When the base sequences shown in “SEQ ID NO: 3” and “SEQ ID NO: 4” were compared with a known base sequence database, both showed 99% or more homology with the 18S rDNA base sequence of Aspergillus oryzae. This strain was identified as Aspergillus oryzae.

  The novel koji mold of the present invention is a protease activity measurement by a casein forin method (30 ° C., pH 6.0) of an aqueous extract of rice koji cultured for 2 days under conditions of an atmospheric temperature of 30 ° C. and a humidity of 90% or more. It is preferable that the relative activity of serine protease with respect to acidic protease measured by fractional quantification with an enzyme inhibitor is 20% or more and 200% or less. The more preferable lower limit of the activity is 35%, and the more preferable upper limit is 180% or less, 150% or less, or 120% or less. Here, the activity is a proteolytic enzyme activity, which is a numerical value calculated per 1 g of rice bran, with the amount of enzyme that releases a non-protein substance equivalent to 1 μg of tyrosine per minute at 30 ° C. as one unit.
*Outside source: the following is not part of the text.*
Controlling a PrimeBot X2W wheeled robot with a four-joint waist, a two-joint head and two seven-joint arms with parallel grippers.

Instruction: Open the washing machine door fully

  The koji mold of the present invention can be widely used for producing koji beverages and koji seasonings with or without alcoholic fermentation by yeasts such as sake, shochu, mirin, rice miso, and salt koji, in addition to amazake.

  Hereinafter, the method for producing the koji seasoning and koji beverage of the present invention when the raw material is rice will be described, but the same applies to other grains such as barley, wheat, red beans, oats, koji, koji, and corn. is there. In the present specification, the “charged raw material” is a concept that includes a raw material for straw and a hanging raw material.
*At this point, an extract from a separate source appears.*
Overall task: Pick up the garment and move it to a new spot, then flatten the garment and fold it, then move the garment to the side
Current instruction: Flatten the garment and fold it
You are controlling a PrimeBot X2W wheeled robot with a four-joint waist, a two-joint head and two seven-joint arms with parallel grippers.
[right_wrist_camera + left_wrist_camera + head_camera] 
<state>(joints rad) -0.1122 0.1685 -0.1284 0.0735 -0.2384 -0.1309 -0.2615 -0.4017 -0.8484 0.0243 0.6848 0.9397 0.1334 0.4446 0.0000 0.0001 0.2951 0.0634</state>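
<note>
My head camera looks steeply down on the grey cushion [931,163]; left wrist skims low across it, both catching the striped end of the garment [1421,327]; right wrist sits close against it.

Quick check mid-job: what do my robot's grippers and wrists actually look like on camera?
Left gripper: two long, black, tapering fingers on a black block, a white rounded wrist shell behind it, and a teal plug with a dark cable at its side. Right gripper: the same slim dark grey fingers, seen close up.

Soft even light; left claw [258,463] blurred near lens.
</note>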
  In the case of using solid rice bran, it includes a pretreatment step optionally applied to the raw materials, a steaming step for obtaining steamed rice, and a saccharification step.
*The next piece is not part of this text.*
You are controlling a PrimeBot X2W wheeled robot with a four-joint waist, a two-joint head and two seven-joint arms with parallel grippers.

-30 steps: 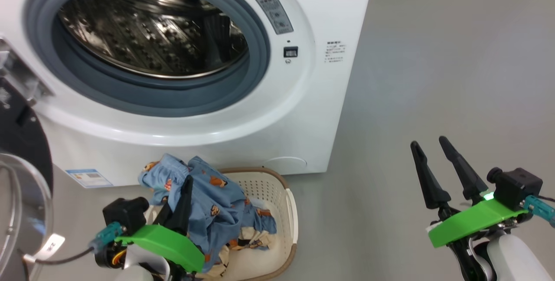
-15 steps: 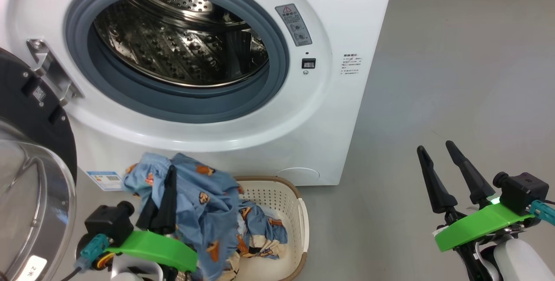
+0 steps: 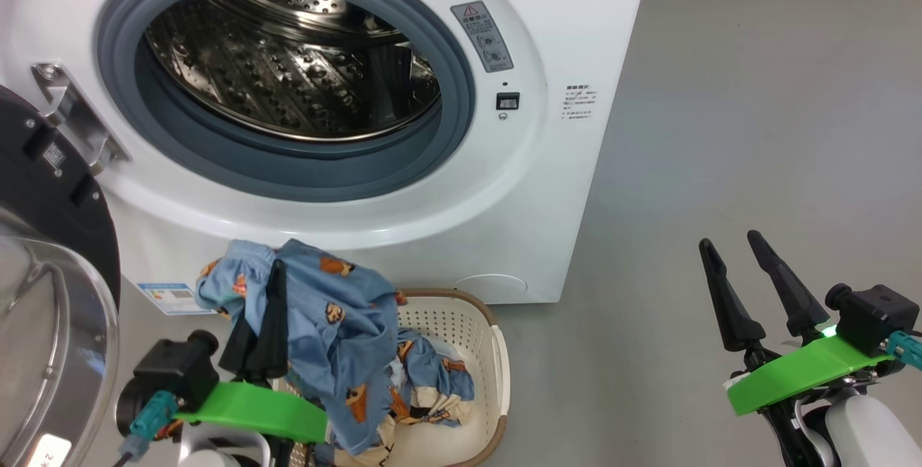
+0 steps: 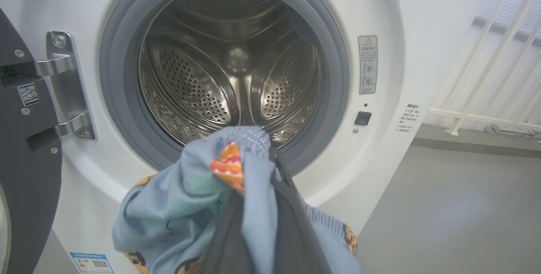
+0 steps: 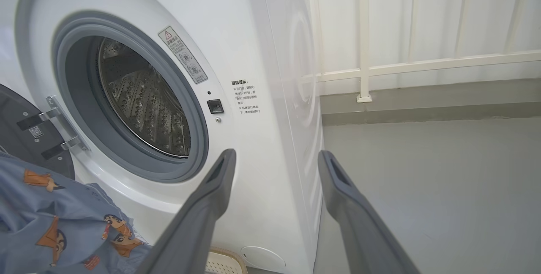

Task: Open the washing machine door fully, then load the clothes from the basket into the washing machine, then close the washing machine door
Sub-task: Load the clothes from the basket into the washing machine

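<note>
The washing machine (image 3: pixel 547 186) stands with its steel drum (image 3: pixel 288 63) open and nothing inside. The washing machine door (image 3: pixel 50 236) is swung out at the left, its glass bowl facing me. Below the opening, the basket (image 3: pixel 490 352) sits on the floor with clothes (image 3: pixel 432 380) in it. My left gripper (image 3: pixel 276 269) is shut on a light blue garment (image 3: pixel 331 308) that hangs above the basket's left end. In the left wrist view that garment (image 4: pixel 198 206) drapes over my gripper (image 4: pixel 279 181), just before the drum's lower lip (image 4: pixel 236 67). My right gripper (image 3: pixel 727 238) stands open and holds nothing, over bare floor to the right.
The grey floor (image 3: pixel 756 92) stretches to the right of the machine. A white railing (image 5: pixel 422 64) and wall run behind it. The door's metal hinge (image 4: pixel 63 83) juts out at the opening's left. The right gripper (image 5: pixel 277 155) points at the machine's front right corner (image 5: pixel 262 54).
The head camera has shifted, showing more of the door. My left gripper has lifted the blue garment up and to the left out of the basket. The right gripper stays open.
</note>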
  The pretreatment process includes a rice roasting process, a whitening process, a dipping process, and the like. The roasting step is optional, but may be performed on any grain raw material before or after whitening. In the milling process, the milling rate is optional, but is usually in the range of 40% to 90%.

  For the steaming process, either non-pressure steaming at 100 ° C. or lower and pressurized steaming at a temperature exceeding 100 ° C. can be employed.

  The saccharification process is a first stage in which rice bran obtained in the steaming process is inoculated with koji mold to obtain rice koji, and kake raw materials and / or salt and hot water, shochu or alcohol for brewing are added to the rice koji. And a second stage maintained at a predetermined temperature for a predetermined time. In the second stage, an amylase preparation may be added. In the present specification, the “saccharification step” means a series of steps for decomposing starch in cereal grains contained in raw materials to glucose. Therefore, the “saccharification process” is a concept including “liquefaction” used by those skilled in the art in the sense of degrading starch to a certain extent even if it does not reach glucose.

  The koji mold used in the first stage may be any of koji molds obtained by a conventionally known koji mold, the koji mold of the present invention, other mutations, screening, or genetic recombination techniques. Includes the step of increasing the secretion of serine protease and increasing the extracellular concentration of serine protease by inoculating the novel koji mold described above.

  As the rice used in the second stage, glutinous rice and low-glutelin rice can be used in addition to general brewed rice. Although the rice polishing rate is arbitrary, it is usually in the range of 40% to 90%. It is preferable to sterilize and gelatinize starch components in advance by a steaming method or roasting method. The predetermined temperature is usually 50 ° C. to 65 ° C., and the predetermined time is usually 5 hours or longer and is usually left overnight. However, depending on the product, it is aged for a long time (1 month to 1 year) at room temperature. . In the second stage, one or more amylases selected from the group consisting of α-amylase, glucoamylase, isoamylase, and pullulanase prepared separately may be supplementarily added.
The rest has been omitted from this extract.